Task brief:
Look below for the line that has "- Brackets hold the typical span". Set down the lines from there through the line that has "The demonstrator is", exactly as written.
[[ Stored data, beginning ]]
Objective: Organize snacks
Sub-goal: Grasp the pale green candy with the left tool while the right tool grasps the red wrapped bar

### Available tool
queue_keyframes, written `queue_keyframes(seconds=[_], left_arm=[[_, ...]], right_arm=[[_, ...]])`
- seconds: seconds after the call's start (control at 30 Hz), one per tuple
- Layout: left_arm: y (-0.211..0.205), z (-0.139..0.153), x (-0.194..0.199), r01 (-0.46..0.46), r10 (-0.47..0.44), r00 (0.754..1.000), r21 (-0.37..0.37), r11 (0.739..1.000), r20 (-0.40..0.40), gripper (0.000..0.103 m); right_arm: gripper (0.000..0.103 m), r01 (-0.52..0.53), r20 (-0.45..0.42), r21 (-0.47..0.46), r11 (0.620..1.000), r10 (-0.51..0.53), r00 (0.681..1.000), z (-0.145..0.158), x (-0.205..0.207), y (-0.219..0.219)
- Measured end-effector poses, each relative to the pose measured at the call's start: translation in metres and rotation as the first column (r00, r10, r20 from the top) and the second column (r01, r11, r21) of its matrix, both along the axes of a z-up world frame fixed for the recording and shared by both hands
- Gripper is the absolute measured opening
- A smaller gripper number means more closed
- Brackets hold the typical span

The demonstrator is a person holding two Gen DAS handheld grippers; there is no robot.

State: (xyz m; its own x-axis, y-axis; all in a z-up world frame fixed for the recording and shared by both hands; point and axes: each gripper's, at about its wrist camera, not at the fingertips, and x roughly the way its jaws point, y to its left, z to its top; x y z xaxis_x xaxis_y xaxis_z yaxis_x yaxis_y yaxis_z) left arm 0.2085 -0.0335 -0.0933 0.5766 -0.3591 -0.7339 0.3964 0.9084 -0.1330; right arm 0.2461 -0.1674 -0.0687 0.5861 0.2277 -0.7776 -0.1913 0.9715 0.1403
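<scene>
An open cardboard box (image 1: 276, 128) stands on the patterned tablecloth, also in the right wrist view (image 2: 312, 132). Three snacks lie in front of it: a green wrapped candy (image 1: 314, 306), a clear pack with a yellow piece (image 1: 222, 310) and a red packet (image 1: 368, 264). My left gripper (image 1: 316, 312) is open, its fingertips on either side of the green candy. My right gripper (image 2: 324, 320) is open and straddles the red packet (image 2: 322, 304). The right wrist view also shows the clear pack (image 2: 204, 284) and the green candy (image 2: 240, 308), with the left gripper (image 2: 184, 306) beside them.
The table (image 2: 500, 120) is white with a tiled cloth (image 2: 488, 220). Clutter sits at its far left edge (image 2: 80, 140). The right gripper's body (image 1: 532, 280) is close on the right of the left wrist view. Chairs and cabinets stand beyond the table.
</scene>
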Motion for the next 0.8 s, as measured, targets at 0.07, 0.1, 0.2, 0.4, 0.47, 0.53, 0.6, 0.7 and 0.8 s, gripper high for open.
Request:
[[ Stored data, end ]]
Task result:
- Brackets hold the typical span

The demonstrator is a person holding two Gen DAS handheld grippers; there is no robot.

Now the output is complete.